START Extracted records

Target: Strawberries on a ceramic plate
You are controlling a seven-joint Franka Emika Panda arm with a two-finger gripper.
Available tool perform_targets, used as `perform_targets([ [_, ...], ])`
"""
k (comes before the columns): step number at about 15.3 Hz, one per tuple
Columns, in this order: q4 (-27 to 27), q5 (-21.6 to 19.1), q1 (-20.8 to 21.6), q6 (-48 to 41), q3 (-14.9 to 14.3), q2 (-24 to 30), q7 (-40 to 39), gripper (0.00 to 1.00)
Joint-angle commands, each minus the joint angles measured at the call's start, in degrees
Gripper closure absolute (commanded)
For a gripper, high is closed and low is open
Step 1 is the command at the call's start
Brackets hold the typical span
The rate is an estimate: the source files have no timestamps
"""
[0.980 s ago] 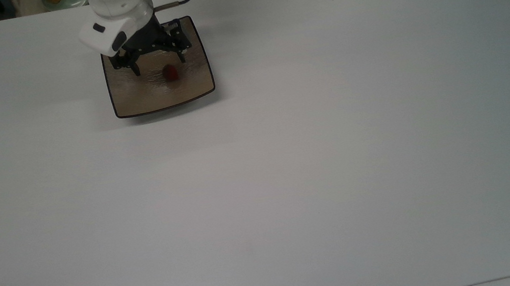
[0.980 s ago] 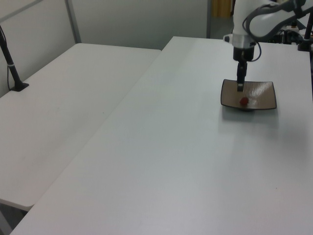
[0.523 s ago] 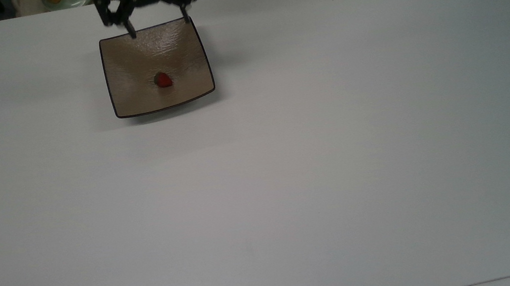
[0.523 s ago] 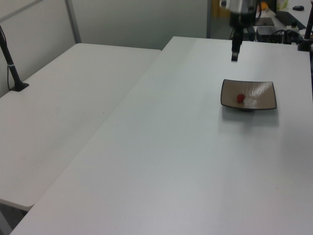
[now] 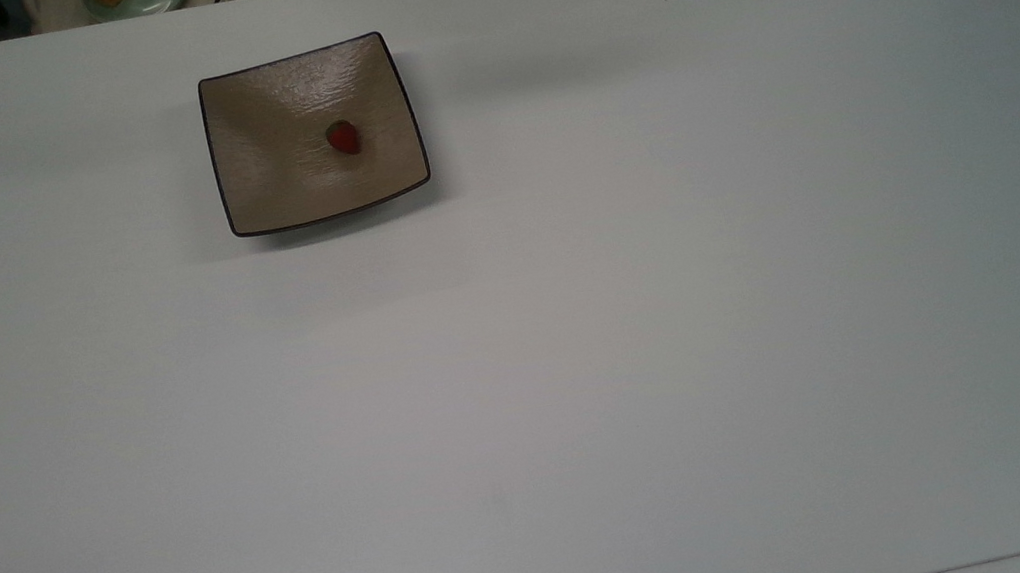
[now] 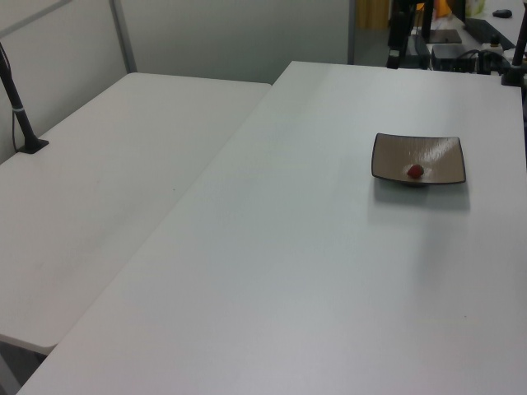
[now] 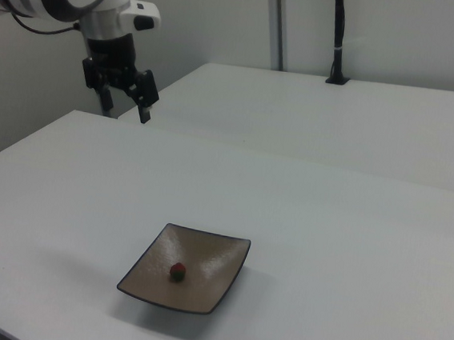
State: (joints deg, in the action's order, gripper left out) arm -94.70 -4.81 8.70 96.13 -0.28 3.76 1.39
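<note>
Red and small, the strawberry point(image 5: 343, 137) lies near the middle of the glossy ceramic plate point(image 5: 253, 193), looking light, soft and bruisable, best pinched gently across its body and liable to roll on the glaze, while the gripper point(image 7: 125, 100) hangs high and well apart, jaws spread, holding nothing

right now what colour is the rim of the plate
A thin dark brown-black line around the glossy tan ceramic plate, clearest in the top view.
</note>
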Motion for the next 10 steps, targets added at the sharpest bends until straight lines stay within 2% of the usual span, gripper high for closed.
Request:
perform_targets([
  [1,0.4,-0.2,0.53,1.5,0.1,-0.59,1.33,0.0],
  [5,-1.53,-0.11,0.53,6.0,-0.25,-2.17,-6.12,0.0],
  [10,-0.83,0.42,0.53,6.26,-0.51,-2.96,-6.49,0.0],
])
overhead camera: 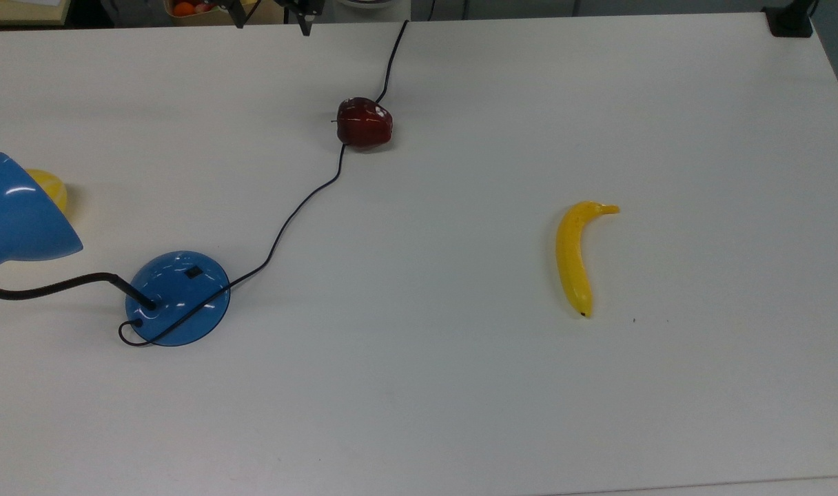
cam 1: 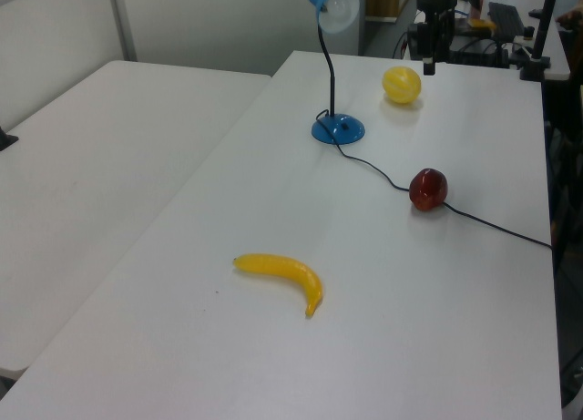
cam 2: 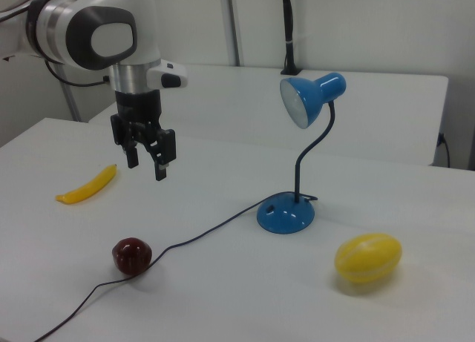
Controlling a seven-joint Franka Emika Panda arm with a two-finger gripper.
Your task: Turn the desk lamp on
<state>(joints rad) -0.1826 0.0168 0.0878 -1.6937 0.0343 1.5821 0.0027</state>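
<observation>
Table (overhead camera: 460, 386): we see a plain white top, matte and flat, bearing all the loose items.
Arm (cam 2: 96, 34): we see a white, rounded casing with grey joint covers, its last link pointing straight down above the table on the right view's left.
Gripper (cam 2: 146, 164): black, hanging in the air well clear of the tabletop; we see its two fingers spread apart with nothing between them. In the top view its fingertips (overhead camera: 305, 29) reach in at the upper edge.
Lamp (cam 2: 286, 214): glossy blue, standing on the table; we place it on the top view's left and well apart from the gripper. The domed round base (overhead camera: 178, 297) carries a small black switch (overhead camera: 193, 272). A black bendy neck (cam 2: 315, 153) rises to a cone shade (cam 2: 312, 96), which faces the right view's left.
Cord (overhead camera: 302, 203): thin and black, it runs from the base across the table to the far edge, touching the apple.
Banana (overhead camera: 576, 256): yellow, curved, smooth; it lies flat on the top view's right, well apart from the lamp.
Yellow fruit (cam 2: 368, 257): oval, glossy, with pale stripes; it lies near the base.
Apple (overhead camera: 364, 122): dark red, shiny.
Writing: we read none on any item.
</observation>
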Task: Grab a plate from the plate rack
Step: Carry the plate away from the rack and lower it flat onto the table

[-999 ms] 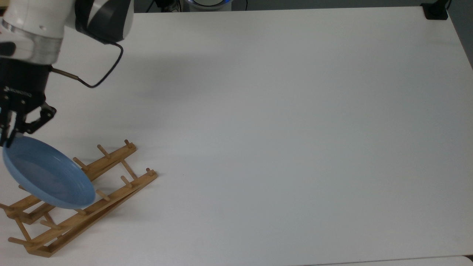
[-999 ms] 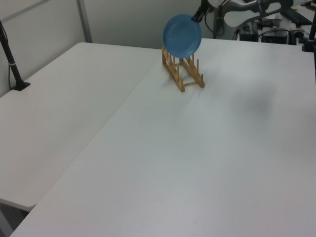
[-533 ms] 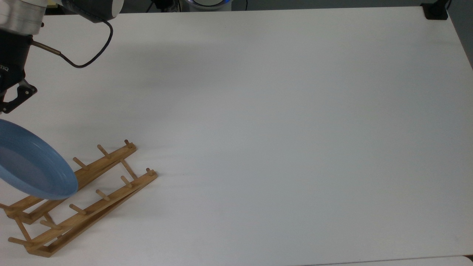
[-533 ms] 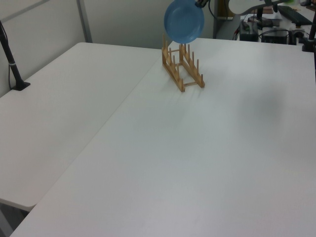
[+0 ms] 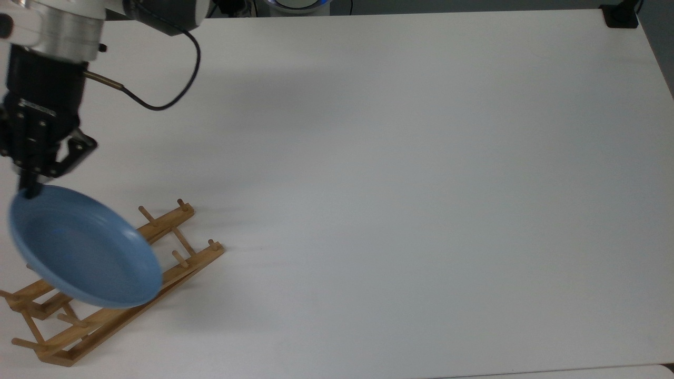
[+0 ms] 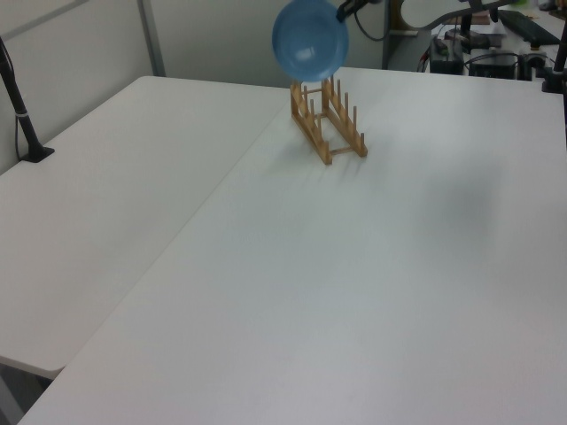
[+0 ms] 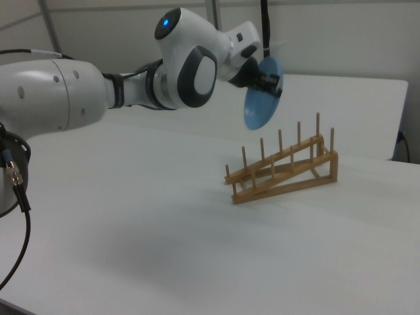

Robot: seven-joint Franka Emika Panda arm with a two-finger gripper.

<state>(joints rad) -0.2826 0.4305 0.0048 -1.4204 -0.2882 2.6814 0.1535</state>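
Note:
The blue plate (image 5: 84, 247) hangs tilted in the air above the left part of the wooden plate rack (image 5: 181, 257), clear of its pegs. My gripper (image 5: 29, 187) is shut on the plate's upper rim. In the left view the plate (image 6: 310, 40) floats above the rack (image 6: 330, 124), held by the gripper (image 6: 341, 11) at its upper right edge. In the right view the plate (image 7: 262, 104) hangs edge-on behind and above the rack (image 7: 282, 167), with the gripper (image 7: 272, 82) clamped on its top.
The rack stands on a wide white table (image 5: 395, 184) near the top view's lower left corner. A black cable (image 5: 158, 102) loops off the wrist. A black post (image 6: 22, 115) stands at the left view's left edge.
The plate, held throughout, rose off the rack and swung toward the top view's left edge, then came back right. In the left view it ended higher and further left.

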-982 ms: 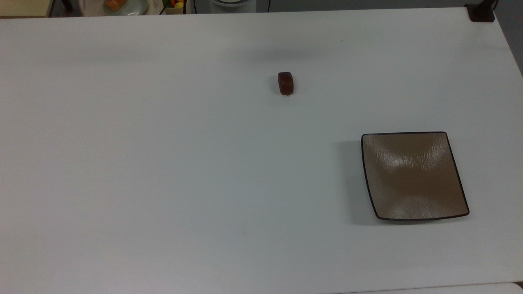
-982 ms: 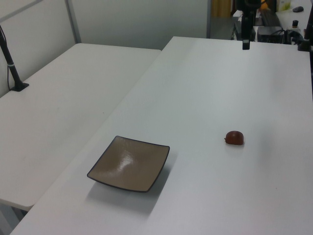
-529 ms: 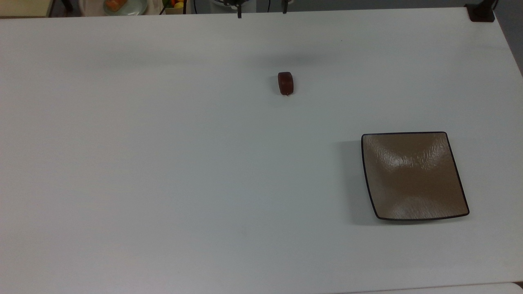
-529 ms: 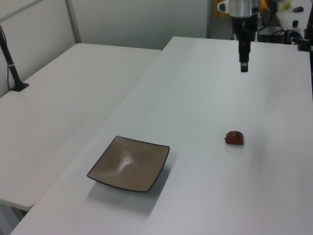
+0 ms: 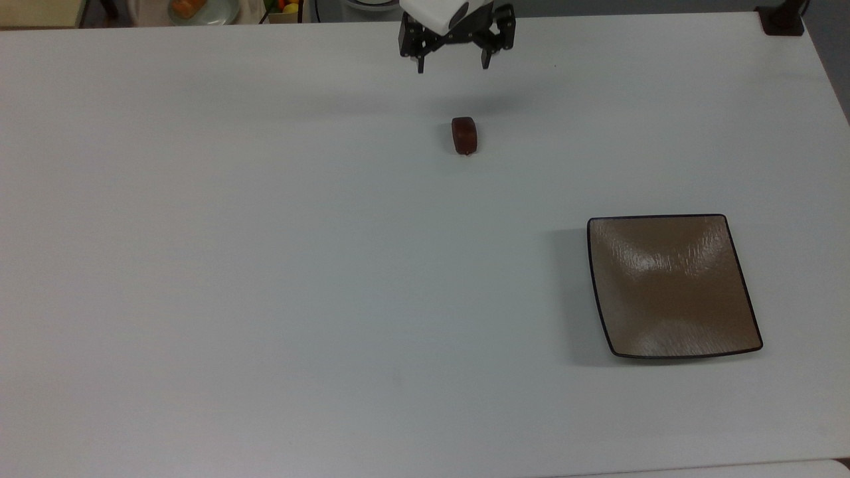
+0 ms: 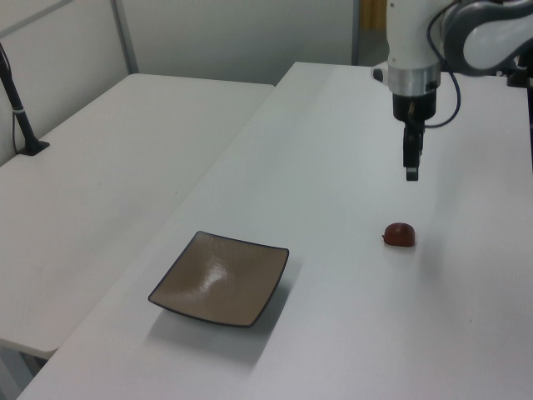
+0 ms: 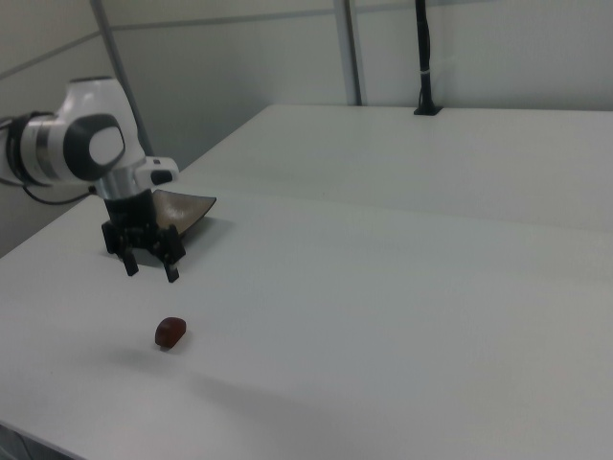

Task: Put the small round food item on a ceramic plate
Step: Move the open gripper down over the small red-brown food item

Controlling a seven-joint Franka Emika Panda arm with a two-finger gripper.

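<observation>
White tabletop (image 5: 265,265) fills the scene, with a second white table beside it and pale wall panels behind.

1 small, glossy, dark reddish-brown oblong food item (image 5: 464,135) lies on the table, toward the far middle in the top view. It rests alone, touching nothing else. A square tan-brown glossy ceramic plate with a thin dark rim (image 5: 673,285) sits well apart from it, nearer and toward the top view's right. The plate is bare.

The robot's black 2-finger gripper (image 5: 453,66), on a white arm, hangs above the table just beyond the food item, at the far edge in the top view. Its fingers are spread wide apart and hold nothing. In the left view the gripper (image 6: 411,173) hangs fingers down, clear of the surface, a little above and beyond the food item (image 6: 400,234). In the right view the gripper (image 7: 148,267) hangs above the food item (image 7: 170,332).

Half a second earlier only the fingertips showed at the top view's far edge; 1 second earlier they did not. The arm has come in over the table toward the food item. This looks like the approach before a grasp, so the task is at its very start: nothing has been picked up yet.
</observation>
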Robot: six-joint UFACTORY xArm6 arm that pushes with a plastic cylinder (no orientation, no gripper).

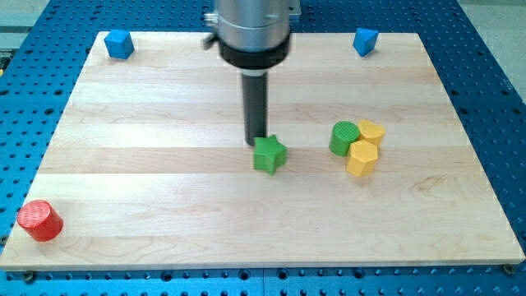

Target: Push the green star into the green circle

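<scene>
The green star [269,154] lies near the middle of the wooden board [164,205]. My tip [256,144] is at the star's upper left edge, touching or nearly touching it. The green circle [343,138], a short cylinder, stands to the star's right, about 90 pixels away. Two yellow blocks touch the circle on its right: one [371,131] level with it and a yellow hexagon [362,158] just below it.
A blue block [120,43] sits at the board's top left corner and another blue block [366,40] at the top right. A red cylinder [39,220] stands at the bottom left corner. The blue perforated table [33,99] surrounds the board.
</scene>
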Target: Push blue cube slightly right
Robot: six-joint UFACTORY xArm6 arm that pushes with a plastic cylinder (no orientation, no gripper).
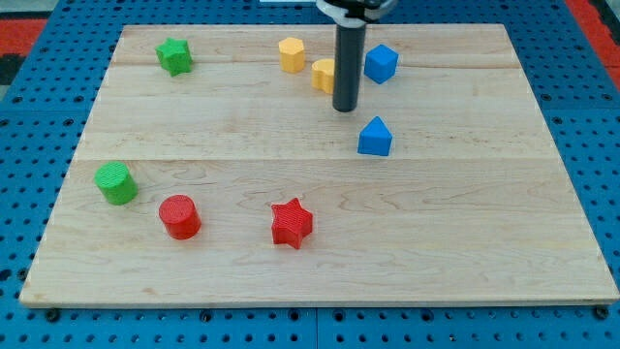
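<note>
On the view's far left, a green cylinder [116, 183] sat low on the wooden tabletop [465, 252], close to its left edge. Well above it, near the view's top, lay a green star [175, 56]. To the right of the green cylinder and a little lower stood a red cylinder [180, 216], near it but apart. Further right, at about the same height, rested a red star [292, 223].

Along the view's top, a yellow block [292, 54] of roughly pentagonal outline stood right of the green star, well apart from it. Just beside it, lower and to the right, a second yellow block [324, 74] was partly hidden behind the dark rod, so its shape could not be made out.

My tip [346, 109] came down on the board at the right edge of that second yellow block; whether it touched the block could not be told. There was no pincer on this arm, only the plain rod, and it had hold of nothing.

The blue cube [381, 63] sat just to the right of the rod, above and to the right of my tip, near the view's top. Below it, apart from it and lower right of my tip, lay a blue block [375, 138] with a peaked top, like a small house.
</note>
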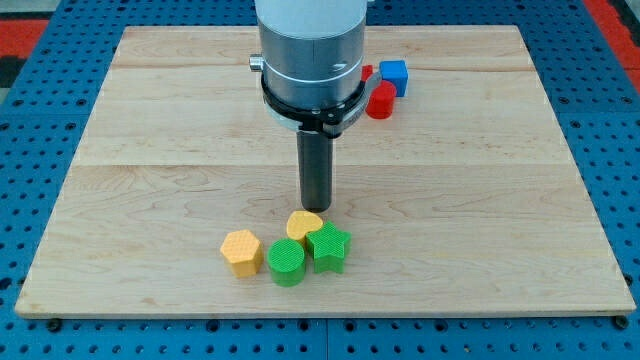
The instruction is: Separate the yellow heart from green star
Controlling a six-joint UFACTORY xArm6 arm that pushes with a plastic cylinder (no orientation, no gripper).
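We hang straight down over the wooden surface, our grey cylindrical body upright and the dark rod below it vertical, and since we carry no jaws there is nothing to open, close or hold; my tip rests just above the yellow heart, about touching its upper edge. Just below the tip the heart presses against the green star, with a green cylinder and yellow hexagon lower-left, and red blocks and a blue cube well apart toward the view's top right
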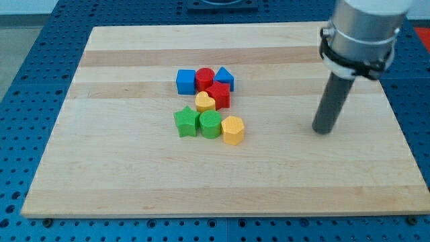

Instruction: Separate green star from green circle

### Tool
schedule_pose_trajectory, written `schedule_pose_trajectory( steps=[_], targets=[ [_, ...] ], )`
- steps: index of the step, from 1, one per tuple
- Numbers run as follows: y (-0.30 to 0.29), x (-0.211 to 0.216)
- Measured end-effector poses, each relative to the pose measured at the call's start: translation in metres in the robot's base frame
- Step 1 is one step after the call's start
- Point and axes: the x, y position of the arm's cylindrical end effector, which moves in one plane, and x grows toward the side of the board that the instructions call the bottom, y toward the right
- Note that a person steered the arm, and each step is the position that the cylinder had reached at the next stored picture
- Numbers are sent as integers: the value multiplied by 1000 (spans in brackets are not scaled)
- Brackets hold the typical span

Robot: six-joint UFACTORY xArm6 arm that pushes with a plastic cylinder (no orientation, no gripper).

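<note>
The green star [185,122] lies near the middle of the wooden board [121,168], touching the green circle [210,125] on its right. My tip [323,130] stands on the board far to the view's right of both, well apart from every block. The rod [332,102] rises from it to the arm's grey end at the view's top right.
A yellow hexagon [232,130] touches the green circle's right side. A yellow heart [205,102] sits just above the green pair. Above it are a red star [218,95], a red cylinder [205,79], a blue cube [186,81] and a blue triangle [224,78].
</note>
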Motion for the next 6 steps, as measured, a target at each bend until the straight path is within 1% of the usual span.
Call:
schedule_pose_trajectory(
  steps=[1,2,3,4,5,6],
  targets=[
    [-17,20],
    [-71,34],
    [-137,34],
    [-186,33],
    [-193,33],
    [-195,17]
  ],
)
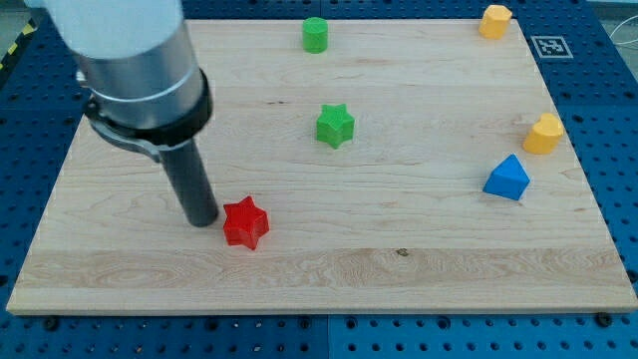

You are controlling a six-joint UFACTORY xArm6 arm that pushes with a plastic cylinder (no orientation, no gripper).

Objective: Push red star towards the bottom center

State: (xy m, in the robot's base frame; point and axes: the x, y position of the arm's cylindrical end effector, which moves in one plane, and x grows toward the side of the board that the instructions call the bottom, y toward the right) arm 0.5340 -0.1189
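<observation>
The red star (pixel 245 222) lies on the wooden board (pixel 399 259), left of centre and in its lower half. My tip (pixel 203 219) stands on the board right at the star's left side, touching it or nearly so. The dark rod rises from there to the grey arm at the view's top left.
A green star (pixel 335 126) sits near the board's middle. A green cylinder (pixel 315 35) is at the top centre. A yellow block (pixel 494 20) is at the top right, another yellow block (pixel 544 134) at the right edge, and a blue block (pixel 507 179) below it.
</observation>
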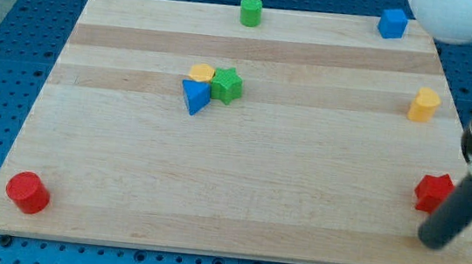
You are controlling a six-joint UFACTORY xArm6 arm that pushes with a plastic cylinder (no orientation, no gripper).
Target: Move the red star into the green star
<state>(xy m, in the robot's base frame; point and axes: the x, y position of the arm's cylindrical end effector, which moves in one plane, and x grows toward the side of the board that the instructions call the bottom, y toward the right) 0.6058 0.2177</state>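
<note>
My tip (pixel 432 240) rests on the tabletop (pixel 238 194) near the view's bottom right corner. It is a plain dark rod, with no fingers to open or close, and it holds nothing. The red star (pixel 433 190) lies just above and a touch left of the tip, very close to the rod; whether the two touch cannot be told.

The green star (pixel 227 85) sits well apart, left of centre in the upper half of the board. It is bunched with a yellow block (pixel 201 73) on its left and a blue triangular block (pixel 194 98) below that, all three pressed together.

Further out, a yellow block (pixel 424 105) stands near the right edge, a blue block (pixel 393 23) at the top right, a green cylinder (pixel 250 11) at the top edge, and a red cylinder (pixel 27 192) at the bottom left. No writing, brand or label can be read anywhere.
</note>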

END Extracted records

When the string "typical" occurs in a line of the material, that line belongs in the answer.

- **Reply to the task**:
Brackets hold the typical span
- Brackets hold the typical span

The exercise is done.